The full listing, word for word and free of images, is the expected result.
==== Dataset content
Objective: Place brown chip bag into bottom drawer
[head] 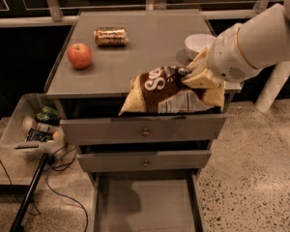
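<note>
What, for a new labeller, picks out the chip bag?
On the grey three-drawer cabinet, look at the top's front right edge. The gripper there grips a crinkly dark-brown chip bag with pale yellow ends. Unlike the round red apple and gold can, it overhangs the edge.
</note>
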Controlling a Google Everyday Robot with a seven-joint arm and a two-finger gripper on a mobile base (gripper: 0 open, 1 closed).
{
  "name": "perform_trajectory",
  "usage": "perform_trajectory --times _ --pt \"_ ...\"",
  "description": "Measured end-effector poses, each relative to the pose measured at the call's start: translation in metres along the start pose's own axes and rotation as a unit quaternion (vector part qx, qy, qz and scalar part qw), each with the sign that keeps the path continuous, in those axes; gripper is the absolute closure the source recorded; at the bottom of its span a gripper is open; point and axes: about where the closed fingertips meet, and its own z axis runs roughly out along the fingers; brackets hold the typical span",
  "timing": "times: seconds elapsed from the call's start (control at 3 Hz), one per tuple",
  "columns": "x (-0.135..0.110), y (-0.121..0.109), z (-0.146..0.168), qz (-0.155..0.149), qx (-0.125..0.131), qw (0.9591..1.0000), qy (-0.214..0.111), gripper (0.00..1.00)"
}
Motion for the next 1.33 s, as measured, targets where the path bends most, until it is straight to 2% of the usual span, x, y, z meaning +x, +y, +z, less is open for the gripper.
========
▶ **Exercise response**:
Objective: Place brown chip bag into bottom drawer
[head] 
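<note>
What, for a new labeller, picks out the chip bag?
On the grey three-drawer cabinet, look at the top's front right edge. The gripper there grips a crinkly dark-brown chip bag with pale yellow ends. Unlike the round red apple and gold can, it overhangs the edge.
</note>
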Controlling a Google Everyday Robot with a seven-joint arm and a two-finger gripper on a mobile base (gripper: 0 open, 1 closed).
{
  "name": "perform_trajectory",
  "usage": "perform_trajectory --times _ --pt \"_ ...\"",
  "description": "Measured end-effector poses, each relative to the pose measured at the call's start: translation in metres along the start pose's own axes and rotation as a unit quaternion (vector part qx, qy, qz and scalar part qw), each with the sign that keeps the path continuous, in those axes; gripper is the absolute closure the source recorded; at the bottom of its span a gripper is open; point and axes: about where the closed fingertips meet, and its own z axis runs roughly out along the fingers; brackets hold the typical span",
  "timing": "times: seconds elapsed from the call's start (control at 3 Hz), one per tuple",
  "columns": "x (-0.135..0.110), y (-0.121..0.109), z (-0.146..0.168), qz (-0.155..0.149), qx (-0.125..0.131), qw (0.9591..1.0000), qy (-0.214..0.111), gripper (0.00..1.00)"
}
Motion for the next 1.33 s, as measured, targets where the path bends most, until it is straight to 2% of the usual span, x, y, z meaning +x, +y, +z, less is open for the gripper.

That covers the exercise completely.